Es gibt vier Möglichkeiten, um mit einer kontinuierlichen Null-zu-Eins-Antwortvariablen umzugehen, die sich wie ein Bruchteil oder eine Wahrscheinlichkeit verhält ( dies ist unser kanonischster, am besten bewerteter und angesehener Thread zu diesem Thema, aber leider werden dort nicht alle vier Optionen behandelt):
n
Logit transformiert die Antwort und verwendet die lineare Regression. Dies wird normalerweise nicht empfohlen.
Passen Sie ein Binomialmodell an, aber berechnen Sie dann die Standardfehler unter Berücksichtigung der Überdispersion. Die Standardfehler können auf verschiedene Arten berechnet werden:
(a) skalierte Standardfehler über die Überdispersionsschätzung ( eins , zwei ). Dies wird als "Quasi-Binomial" -GLM bezeichnet.

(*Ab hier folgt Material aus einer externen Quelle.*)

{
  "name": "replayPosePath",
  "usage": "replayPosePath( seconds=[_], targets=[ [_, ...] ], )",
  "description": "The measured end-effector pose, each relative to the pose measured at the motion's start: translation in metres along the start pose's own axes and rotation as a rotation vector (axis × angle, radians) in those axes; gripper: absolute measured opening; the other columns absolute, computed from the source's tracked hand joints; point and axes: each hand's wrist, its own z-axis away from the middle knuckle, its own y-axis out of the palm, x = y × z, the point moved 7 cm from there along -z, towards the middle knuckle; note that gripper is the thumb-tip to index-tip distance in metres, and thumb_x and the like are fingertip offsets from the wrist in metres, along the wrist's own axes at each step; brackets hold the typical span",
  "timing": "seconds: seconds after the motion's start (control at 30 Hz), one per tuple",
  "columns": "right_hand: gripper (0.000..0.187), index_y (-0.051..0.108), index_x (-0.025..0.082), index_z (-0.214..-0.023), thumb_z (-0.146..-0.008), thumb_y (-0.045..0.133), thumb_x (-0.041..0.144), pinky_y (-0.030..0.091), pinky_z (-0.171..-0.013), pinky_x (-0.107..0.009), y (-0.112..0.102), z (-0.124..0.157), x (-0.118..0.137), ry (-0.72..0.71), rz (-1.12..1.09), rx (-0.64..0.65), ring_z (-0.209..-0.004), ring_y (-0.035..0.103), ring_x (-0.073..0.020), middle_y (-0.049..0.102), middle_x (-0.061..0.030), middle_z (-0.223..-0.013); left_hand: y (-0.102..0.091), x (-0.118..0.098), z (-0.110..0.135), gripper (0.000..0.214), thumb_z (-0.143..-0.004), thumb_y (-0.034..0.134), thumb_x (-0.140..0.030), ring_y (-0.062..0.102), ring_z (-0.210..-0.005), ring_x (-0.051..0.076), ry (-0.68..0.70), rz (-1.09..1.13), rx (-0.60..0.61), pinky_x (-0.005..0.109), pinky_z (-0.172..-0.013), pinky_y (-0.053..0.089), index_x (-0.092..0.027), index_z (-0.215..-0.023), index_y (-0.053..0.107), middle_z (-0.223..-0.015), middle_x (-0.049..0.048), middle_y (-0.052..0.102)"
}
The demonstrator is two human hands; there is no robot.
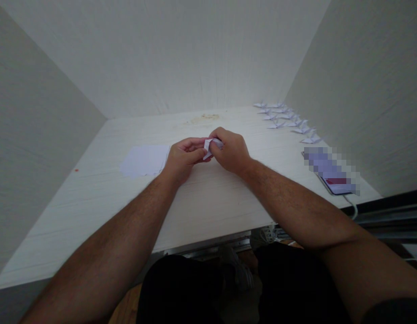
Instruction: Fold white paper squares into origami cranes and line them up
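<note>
Above the middle of the white table, a small folded piece of white paper (207,147) is held between both hands. My left hand (186,157) pinches its left side with thumb and fingers. From the right, my right hand (231,148) is closed on the other side, its thumb pressed against the folds and covering part of them. To the left of my left hand lies a stack of white paper sheets (144,159), slightly fanned. Several folded white paper cranes (276,124) stand in rows at the back right.
A phone (329,173) with a blurred screen lies at the table's right, a white cable (354,209) running from it. White panels enclose the table (201,202) at the back and both sides. A brownish stain (204,118) marks the table's back. My knees are below the front edge.
</note>
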Motion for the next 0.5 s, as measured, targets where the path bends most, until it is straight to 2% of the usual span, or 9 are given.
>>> replayPosePath(
  seconds=[0.13, 0.27, 0.5],
  targets=[
    [0.007, 0.062, 0.019, -0.085, -0.087, 0.055, 0.02, 0.037, -0.065, -0.028, 0.004, 0.0, -0.007, 0.048, -0.049, 0.04, -0.066, 0.052, -0.0133, 0.062, 0.0, -0.072, -0.005, -0.003, 0.0, 0.032, -0.062, 0.08, -0.016, 0.07, -0.07, 0.015, -0.011, 0.012, -0.065, 0.034, -0.07, 0.062, -0.016, -0.094, 0.077, -0.087, 0.0043, 0.075],
    [0.008, 0.062, 0.02, -0.081, -0.084, 0.055, 0.019, 0.037, -0.062, -0.027, 0.003, 0.0, -0.013, 0.149, -0.107, 0.01, -0.06, 0.049, -0.0121, 0.058, 0.0024, -0.065, -0.005, -0.004, 0.0, 0.032, -0.062, 0.081, -0.017, 0.069, -0.07, 0.014, -0.012, 0.02, -0.054, 0.032, -0.069, 0.062, -0.016, -0.094, 0.077, -0.09, 0.0045, 0.074],
    [0.01, 0.064, 0.018, -0.082, -0.077, 0.056, 0.017, 0.043, -0.054, -0.024, 0.013, 0.0, -0.027, 0.366, -0.43, 0.048, -0.056, 0.057, -0.0118, 0.061, 0.0028, -0.062, -0.005, -0.003, 0.001, 0.032, -0.062, 0.079, -0.016, 0.067, -0.066, 0.013, -0.088, 0.051, -0.055, 0.029, -0.065, 0.06, -0.015, -0.094, 0.076, -0.084, 0.0034, 0.071]
  ],
)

(b) robuste Standardfehler über den Sandwich-Schätzer ( eins , zwei , drei , vier ). Dies wird in der Ökonometrie als "Fractional Logit" bezeichnet.
Die Buchstaben (a) und (b) sind nicht identisch (siehe diesen Kommentar und die Abschnitte 3.4.1 und 3.4.2 in diesem Buch sowie diesen SO-Beitrag und auch diesen und diesen ), führen jedoch tendenziell zu ähnlichen Ergebnissen. Option (a) wird
glm
wie folgt umgesetzt:Die gleichen vier Möglichkeiten stehen mit zufälligen Effekten zur Verfügung.
Mit
weights
Argument ( eins , zwei ):Gemäß dem zweiten obigen Link ist es möglicherweise eine gute Idee, eine Überdispersion zu modellieren (siehe dort und auch # 4 unten).

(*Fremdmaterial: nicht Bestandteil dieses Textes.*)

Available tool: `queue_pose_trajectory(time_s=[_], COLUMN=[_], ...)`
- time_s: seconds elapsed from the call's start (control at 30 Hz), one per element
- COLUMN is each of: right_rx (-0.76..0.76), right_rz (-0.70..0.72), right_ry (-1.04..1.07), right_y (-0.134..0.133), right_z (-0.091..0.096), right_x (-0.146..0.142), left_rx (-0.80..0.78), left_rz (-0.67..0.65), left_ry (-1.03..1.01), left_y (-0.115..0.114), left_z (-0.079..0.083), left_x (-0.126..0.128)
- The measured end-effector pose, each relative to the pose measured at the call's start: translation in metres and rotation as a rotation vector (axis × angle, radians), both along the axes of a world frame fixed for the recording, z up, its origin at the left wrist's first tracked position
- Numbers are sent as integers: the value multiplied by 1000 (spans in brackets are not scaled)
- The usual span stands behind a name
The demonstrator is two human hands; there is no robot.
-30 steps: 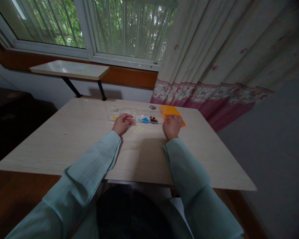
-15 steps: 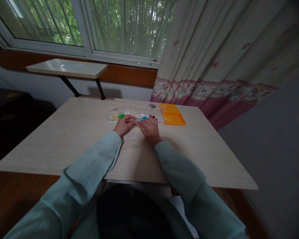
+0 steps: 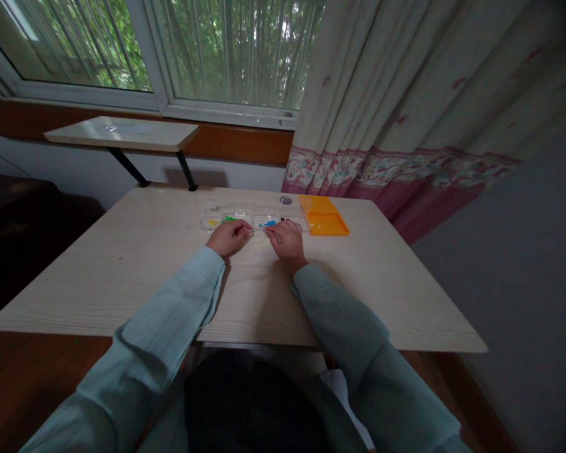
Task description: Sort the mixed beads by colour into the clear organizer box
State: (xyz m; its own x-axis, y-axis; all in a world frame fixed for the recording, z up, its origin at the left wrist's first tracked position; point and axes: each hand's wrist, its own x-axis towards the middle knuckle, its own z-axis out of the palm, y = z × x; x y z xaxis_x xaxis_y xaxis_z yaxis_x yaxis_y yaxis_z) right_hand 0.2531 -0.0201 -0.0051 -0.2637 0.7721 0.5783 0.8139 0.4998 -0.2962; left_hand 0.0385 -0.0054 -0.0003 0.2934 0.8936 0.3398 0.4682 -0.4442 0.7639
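Both hands are over the table just in front of a row of clear plastic boxes. My left hand (image 3: 230, 238) has its fingertips pinched together; whatever is in them is too small to make out. Across a narrow gap, my right hand (image 3: 286, 240) is also closed in a pinch, its hold equally unclear. Small blue pieces (image 3: 266, 224) lie in the box between the hands. Green pieces (image 3: 229, 219) and yellow pieces (image 3: 212, 222) fill boxes to the left, and dark brown pieces (image 3: 285, 219) show partly behind my right hand. Something pale and thin (image 3: 260, 243) lies below the fingertips.
An orange open case (image 3: 327, 217) lies right of the boxes. Behind them is a round grey disc (image 3: 286, 201) in the tabletop. A small raised shelf (image 3: 122, 133) on black legs stands at the back left. A curtain (image 3: 382, 170) hangs behind the right side.
My hands have moved apart, the left one shifting left and slightly toward me. More of the blue pieces and of the pale patch on the table shows between them. The view has shifted slightly.
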Motion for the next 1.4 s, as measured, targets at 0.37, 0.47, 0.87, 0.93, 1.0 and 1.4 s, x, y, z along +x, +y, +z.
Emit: queue_pose_trajectory(time_s=[0.37, 0.47, 0.87, 0.93, 1.0, 1.4], right_rx=[49, 43, -9, -17, -39, 46], right_rz=[-438, -564, -706, -706, -709, -496], right_ry=[273, 354, 245, 218, 187, 115], right_y=[28, 33, 33, 34, 34, 29], right_z=[8, 6, -6, -8, -10, -2], right_x=[79, 104, 115, 114, 114, 88], left_rx=[1, 53, 171, 180, 161, 66], left_rz=[-64, -22, -7, -49, -72, 100], left_ry=[531, 489, 435, 327, 202, -96], left_y=[3, -1, -12, -12, -13, -9], left_z=[3, 1, -2, -4, -7, -11], left_x=[-36, -31, 6, 14, 22, 27])
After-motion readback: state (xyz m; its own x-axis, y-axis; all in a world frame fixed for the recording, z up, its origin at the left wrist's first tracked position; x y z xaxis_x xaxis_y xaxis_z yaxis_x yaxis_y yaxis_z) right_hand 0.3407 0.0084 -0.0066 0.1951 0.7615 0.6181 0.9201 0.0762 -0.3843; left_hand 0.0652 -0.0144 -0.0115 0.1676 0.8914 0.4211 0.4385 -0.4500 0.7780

Betamischmodell verwenden:
oder
Wenn die Antwortdaten exakte Nullen oder Einsen enthalten, kann man das auf Null / Eins aufgeblasene Betamodell in verwenden
glmmTMB
.Verwenden der logit-Transformation der Antwort:
Berücksichtigung der Überdispersion im Binomialmodell. Dies verwendet einen anderen Trick: Hinzufügen eines zufälligen Effekts für jeden Datenpunkt:
Aus irgendeinem Grund funktioniert dies nicht richtig, da sich
glmer()
Beschwerden über nicht ganzzahlige Wertep
und Unsinnschätzungen ergeben. Eine Lösung, die ich mir ausgedacht habe, ist, eine gefälschte Konstante zu verwendenweights=k
und sicherzustellen, dass diesep*k
immer eine Ganzzahl ist. Dies erfordert eine Rundung,p
aber wenn Siek
eine ausreichend große Auswahl treffen , sollte dies keine große Rolle spielen. Die Ergebnisse scheinen nicht vom Wert von abzuhängenk
.Späteres Update (Januar 2018): Dies ist möglicherweise ein ungültiger Ansatz. Siehe Diskussion hier . Ich muss das genauer untersuchen.

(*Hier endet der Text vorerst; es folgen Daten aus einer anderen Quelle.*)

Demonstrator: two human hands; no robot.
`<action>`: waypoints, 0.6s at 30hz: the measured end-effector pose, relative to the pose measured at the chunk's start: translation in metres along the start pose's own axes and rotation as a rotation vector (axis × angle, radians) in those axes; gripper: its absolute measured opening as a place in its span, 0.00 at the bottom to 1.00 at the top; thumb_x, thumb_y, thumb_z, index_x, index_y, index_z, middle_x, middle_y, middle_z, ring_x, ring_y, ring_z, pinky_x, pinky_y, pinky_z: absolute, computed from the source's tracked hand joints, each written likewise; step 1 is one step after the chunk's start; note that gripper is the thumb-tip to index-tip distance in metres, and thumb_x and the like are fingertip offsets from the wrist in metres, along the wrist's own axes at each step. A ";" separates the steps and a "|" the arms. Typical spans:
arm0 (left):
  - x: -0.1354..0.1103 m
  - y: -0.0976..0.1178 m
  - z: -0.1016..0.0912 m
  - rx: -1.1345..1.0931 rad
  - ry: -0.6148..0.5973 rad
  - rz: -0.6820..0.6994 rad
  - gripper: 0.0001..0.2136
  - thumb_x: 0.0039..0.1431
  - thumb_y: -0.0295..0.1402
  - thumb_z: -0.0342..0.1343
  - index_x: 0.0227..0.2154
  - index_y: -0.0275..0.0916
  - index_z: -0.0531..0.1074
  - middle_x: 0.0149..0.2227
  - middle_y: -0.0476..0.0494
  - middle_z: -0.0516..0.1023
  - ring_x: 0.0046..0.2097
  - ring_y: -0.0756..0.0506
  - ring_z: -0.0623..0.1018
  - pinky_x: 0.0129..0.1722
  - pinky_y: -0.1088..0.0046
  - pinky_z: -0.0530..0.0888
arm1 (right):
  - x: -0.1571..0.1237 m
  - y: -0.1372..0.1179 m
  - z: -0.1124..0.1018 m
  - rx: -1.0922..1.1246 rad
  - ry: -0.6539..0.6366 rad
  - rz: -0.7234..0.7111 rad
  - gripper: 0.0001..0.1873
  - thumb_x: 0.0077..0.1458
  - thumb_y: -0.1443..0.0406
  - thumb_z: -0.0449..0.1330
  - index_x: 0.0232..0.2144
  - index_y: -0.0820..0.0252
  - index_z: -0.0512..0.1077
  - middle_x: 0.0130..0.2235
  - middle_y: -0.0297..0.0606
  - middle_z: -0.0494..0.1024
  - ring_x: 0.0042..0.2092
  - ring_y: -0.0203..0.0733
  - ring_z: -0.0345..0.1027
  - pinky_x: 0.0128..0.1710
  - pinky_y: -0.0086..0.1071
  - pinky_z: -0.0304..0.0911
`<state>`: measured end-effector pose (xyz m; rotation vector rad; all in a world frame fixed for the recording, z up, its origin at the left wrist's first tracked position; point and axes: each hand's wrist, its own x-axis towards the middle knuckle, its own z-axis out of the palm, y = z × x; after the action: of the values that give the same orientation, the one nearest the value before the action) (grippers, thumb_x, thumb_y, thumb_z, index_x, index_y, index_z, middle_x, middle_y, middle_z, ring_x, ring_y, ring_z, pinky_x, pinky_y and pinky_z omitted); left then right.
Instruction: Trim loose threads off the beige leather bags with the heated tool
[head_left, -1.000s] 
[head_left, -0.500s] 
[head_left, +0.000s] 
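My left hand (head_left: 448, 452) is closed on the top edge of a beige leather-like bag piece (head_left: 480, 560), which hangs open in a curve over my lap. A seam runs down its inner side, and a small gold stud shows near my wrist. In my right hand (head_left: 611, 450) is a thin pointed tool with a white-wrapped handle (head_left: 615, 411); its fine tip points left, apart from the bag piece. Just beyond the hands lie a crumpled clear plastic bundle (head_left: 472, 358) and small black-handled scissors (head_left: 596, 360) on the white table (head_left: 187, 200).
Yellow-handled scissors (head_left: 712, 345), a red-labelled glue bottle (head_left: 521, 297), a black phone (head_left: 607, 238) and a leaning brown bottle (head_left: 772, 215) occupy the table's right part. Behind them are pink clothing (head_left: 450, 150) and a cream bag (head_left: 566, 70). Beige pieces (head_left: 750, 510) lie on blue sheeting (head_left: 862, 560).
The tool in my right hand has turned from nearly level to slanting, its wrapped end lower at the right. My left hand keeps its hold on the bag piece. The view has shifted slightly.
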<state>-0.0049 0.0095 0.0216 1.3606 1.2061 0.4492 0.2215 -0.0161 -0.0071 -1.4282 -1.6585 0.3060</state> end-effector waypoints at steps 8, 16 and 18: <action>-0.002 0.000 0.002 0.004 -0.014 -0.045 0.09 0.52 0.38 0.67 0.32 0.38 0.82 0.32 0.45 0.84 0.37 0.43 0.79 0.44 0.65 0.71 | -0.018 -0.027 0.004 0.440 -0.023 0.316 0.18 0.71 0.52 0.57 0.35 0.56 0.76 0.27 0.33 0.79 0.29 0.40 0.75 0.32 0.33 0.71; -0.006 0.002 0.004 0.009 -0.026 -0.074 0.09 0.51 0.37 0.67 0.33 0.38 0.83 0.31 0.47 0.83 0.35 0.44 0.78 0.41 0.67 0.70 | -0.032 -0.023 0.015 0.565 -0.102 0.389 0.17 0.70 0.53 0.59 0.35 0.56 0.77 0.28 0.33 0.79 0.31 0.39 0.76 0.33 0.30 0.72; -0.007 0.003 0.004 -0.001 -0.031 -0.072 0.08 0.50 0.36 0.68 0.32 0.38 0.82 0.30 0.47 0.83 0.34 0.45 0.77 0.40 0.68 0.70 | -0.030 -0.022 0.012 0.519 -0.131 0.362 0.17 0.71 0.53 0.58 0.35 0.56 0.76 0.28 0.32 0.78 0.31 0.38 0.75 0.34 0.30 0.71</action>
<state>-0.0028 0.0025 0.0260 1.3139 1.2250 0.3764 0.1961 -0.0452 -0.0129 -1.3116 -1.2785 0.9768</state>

In meinem speziellen Fall ist Option 1 nicht verfügbar.
Option 2 ist sehr langsam und hat Probleme mit der Konvergenz: DieUpdate: Ich habe versucht,glmmadmb
Ausführung dauert fünf bis zehn Minuten (und beklagt sich immer noch, dass sie nicht konvergiert ist!), Während sielmer
inglmer
Sekundenbruchteilen funktioniert und einige Sekunden dauert.glmmTMB
wie in den Kommentaren von @BenBolker vorgeschlagen, und es funktioniert fast so schnell wieglmer
ohne Konvergenzprobleme. Das ist es also, was ich verwenden werde.Die Optionen 3 und 4 liefern sehr ähnliche Schätzungen und sehr ähnliche Wald-Konfidenzintervalle (erhalten mit
confint
). Ich bin allerdings kein großer Fan von # 3, weil es eine Art Betrug ist. Und # 4 fühlt sich etwas abgefahren an.Vielen Dank an @Aaron, der mich in seinem Kommentar auf # 3 und # 4 hingewiesen hat.
quelle
devtools::install_github("glmmTMB/glmmTMB",sub="glmmTMB")
, VerwendungglmmTMB(p ~ a+b+c + (1|subject), myData, family=list(family="beta",link="logit"))
sollte funktionieren ...glmmTMB
ist schneller und stabiler alsglmmADMB
und unter (leicht) aktiverer Entwicklung, wenn auch nicht so ausgereift.